Some preliminary results...
Most of what I'm going to present today actually will not be results. I have some preliminary results to show you but most of the discussion will be about the methods that we use for this type of reconstruction and to address these questions. There really is not much of a precedent for the type of work that we've been doing and we've had to draw upon a number of different scientific disciplines to put the project together. We've essentially spent the last four years assembling the methods that will allow us to do this. We think we have a good suite of methods now and I'd like to go through them in detail, because I think they're really exciting. We hope that they will be adopted by the broader paleontological scientific community to address similar questions, even though we're dealing with a somewhat unique situation here in the Gulf and with the Colorado River.
In the course of explaining these methods, I'm going to touch quite a bit upon a little bit of physics, a bit of chemistry, and a lot of geology and biology and hopefully, I'll be able to sort of pull it all together to explain how we're doing this paleoecological reconstruction.

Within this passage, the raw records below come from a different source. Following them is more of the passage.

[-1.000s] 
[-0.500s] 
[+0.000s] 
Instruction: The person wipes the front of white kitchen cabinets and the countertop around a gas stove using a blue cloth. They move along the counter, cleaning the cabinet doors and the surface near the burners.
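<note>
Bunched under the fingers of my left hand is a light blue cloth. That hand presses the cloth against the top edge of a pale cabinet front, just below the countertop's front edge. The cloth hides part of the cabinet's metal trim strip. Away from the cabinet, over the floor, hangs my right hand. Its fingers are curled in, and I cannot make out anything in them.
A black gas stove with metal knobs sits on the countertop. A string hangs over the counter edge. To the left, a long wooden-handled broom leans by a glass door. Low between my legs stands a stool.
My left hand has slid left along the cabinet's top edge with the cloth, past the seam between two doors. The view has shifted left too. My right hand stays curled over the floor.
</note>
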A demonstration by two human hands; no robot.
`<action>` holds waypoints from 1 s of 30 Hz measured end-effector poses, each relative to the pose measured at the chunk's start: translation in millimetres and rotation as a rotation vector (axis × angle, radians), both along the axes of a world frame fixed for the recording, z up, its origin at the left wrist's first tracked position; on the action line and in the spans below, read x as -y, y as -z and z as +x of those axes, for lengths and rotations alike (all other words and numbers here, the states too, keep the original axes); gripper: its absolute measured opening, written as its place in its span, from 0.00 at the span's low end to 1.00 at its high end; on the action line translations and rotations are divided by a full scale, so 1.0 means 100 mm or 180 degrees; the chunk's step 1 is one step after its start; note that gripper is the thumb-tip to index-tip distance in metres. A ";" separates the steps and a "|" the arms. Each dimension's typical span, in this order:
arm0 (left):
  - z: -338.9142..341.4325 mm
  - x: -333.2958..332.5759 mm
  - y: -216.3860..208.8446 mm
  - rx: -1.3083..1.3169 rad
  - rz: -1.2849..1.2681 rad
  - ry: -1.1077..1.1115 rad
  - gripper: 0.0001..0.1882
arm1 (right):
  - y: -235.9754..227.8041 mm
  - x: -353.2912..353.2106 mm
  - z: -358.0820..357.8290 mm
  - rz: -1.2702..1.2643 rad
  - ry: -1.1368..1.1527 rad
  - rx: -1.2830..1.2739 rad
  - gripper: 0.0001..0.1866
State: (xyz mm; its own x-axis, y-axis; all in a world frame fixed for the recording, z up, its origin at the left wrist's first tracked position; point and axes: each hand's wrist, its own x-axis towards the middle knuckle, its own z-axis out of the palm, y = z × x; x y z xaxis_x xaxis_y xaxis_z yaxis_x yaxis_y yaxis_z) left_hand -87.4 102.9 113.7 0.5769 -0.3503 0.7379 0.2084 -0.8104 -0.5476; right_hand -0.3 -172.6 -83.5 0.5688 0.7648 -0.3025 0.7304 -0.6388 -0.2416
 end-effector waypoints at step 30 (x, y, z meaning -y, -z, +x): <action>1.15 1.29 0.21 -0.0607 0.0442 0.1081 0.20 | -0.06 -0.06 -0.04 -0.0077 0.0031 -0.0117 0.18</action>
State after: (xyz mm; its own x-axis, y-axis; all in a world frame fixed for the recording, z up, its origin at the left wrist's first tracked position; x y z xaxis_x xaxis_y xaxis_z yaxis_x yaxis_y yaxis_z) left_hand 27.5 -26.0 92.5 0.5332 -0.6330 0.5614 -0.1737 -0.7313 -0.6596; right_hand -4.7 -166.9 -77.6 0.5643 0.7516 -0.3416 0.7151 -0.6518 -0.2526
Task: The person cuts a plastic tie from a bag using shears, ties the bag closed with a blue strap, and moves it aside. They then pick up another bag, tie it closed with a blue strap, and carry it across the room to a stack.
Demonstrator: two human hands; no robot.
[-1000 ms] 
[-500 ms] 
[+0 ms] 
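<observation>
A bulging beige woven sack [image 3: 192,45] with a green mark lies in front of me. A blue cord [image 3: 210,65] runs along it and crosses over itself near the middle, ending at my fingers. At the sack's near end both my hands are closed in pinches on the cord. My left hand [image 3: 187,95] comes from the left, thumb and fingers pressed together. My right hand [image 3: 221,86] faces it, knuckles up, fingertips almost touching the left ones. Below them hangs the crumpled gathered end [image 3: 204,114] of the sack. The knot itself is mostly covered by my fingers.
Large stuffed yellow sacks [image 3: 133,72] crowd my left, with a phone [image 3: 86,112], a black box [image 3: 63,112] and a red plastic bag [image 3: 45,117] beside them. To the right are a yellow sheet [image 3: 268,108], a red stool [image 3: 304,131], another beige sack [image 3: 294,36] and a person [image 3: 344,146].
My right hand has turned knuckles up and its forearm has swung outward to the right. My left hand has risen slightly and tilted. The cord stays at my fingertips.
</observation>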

The key to our ability to do this relies on stable isotopes. Now, an isotope is a variation of a physical or chemical element that has a slightly different atomic mass or atomic number. Many of you are familiar with so-called radioactive isotopes, common examples being things like Uranium-235 and Carbon-14 where this species or form of the element will emit the radioactive particle or atomic particle to move from this unstable state to a more stable energy state.